Visual Example Results. Examples of our cellular explainability method applied to weakly supervised tumor detection on WSIs from the CAMELYON16 data set using A-MIL are shown in Fig. 6. Cells with positive attention gradients shifted the output towards a classification of tumor and are labeled green. Cells with negative attention gradients are labeled red. When reviewed by a trained pathologist, cells with positive gradients had characteristics previously associated with breast cancer tumors (e.g., larger nuclei, more visible nucleoli, differences in size and shape). Conversely, negative cells had denser chromatin and resembled other cell types (e.g., lymphocytes). These repeatable findings demonstrate the benefit of using cell-level embeddings and our explainability method to gain a cell-level understanding of both correct and incorrect slide-level model predictions (Fig. 6). We also applied our explainability method to COO prediction in DLBCL.

In this case, cells with positive attention gradients that shifted the output towards a classification of GCB were labeled green and cells with negative attention gradients that shifted the classification towards ABC were labeled red.
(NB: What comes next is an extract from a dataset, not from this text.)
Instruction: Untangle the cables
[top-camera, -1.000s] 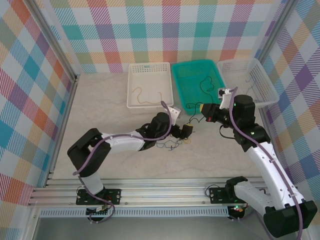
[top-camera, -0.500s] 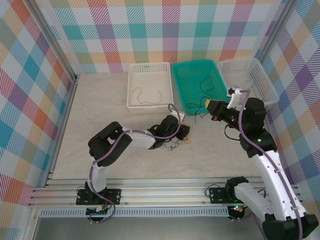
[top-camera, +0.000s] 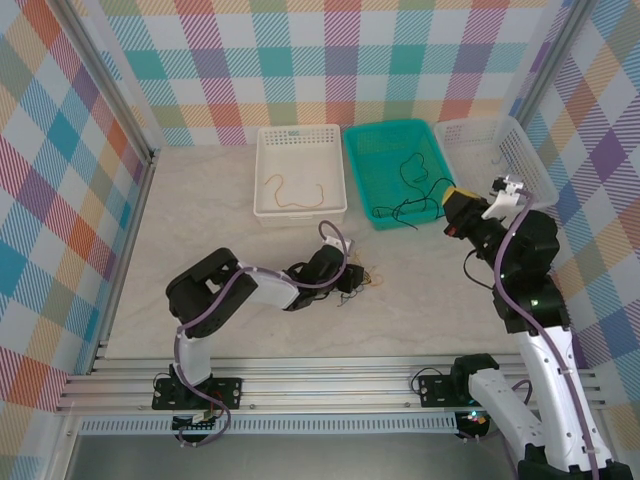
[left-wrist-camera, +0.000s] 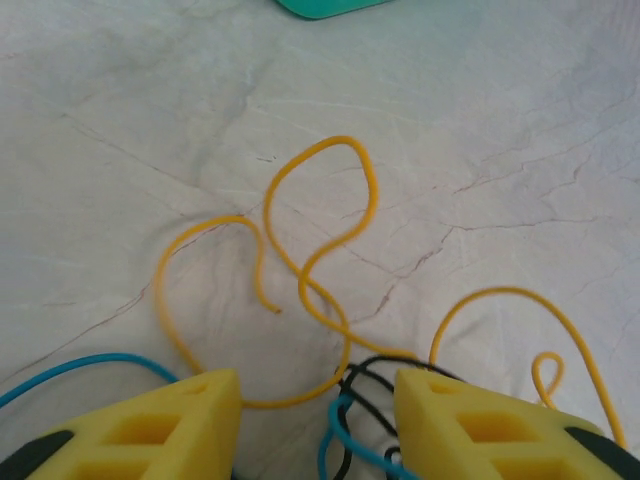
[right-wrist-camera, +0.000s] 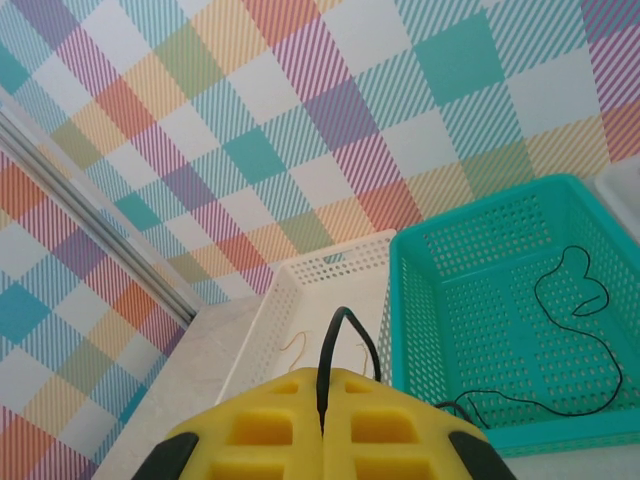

Cells with positive attention gradients were mostly smaller lymphoid cells with low grade morphology or were normal lymphocytes, whereas cells with negative attention gradients were more frequently larger lymphoid cells with high grade morphology (Fig. 6).

Fig. 6.
figure 6

Cellular explainability method applied to breast cancer metastasis detection in lymph nodes and COO prediction in DLBCL. Cells in the boundary margin were discarded.

5 Conclusions

We describe a method to capture both cellular and texture feature representations from WSIs that can be plugged into any MIL architecture (e.g., CNN or Xformer-based), as well as into fully supervised models (e.g., tile classification models). Our method is more flexible than other methods (e.g., Hierarchical Image Pyramid Transformer) that usually capture the hierarchical structure in WSIs by aggregating features at multiple levels in a complex set of steps to perform the final classification task. In addition, we describe a method to explain the output of the classification model that evaluates the contributions of histologically identifiable cells to the slide-level classification. Tile-level embeddings result in good performance for detection of tumor metastases in lymph nodes. However, introducing more cell-level information, using combined embeddings, resulted in improved classification performance. In HER2 and ER prediction tasks for breast cancer we demonstrate that addition of a cell-level embedding summary to tile-level embeddings can boost model performance by up to 8%. Finally, for COO prediction in DLBCL and breast cancer metastasis detection in lymph nodes, we demonstrated the potential of our explainability method to gain insights into previously unknown associations between cellular morphology and disease biology.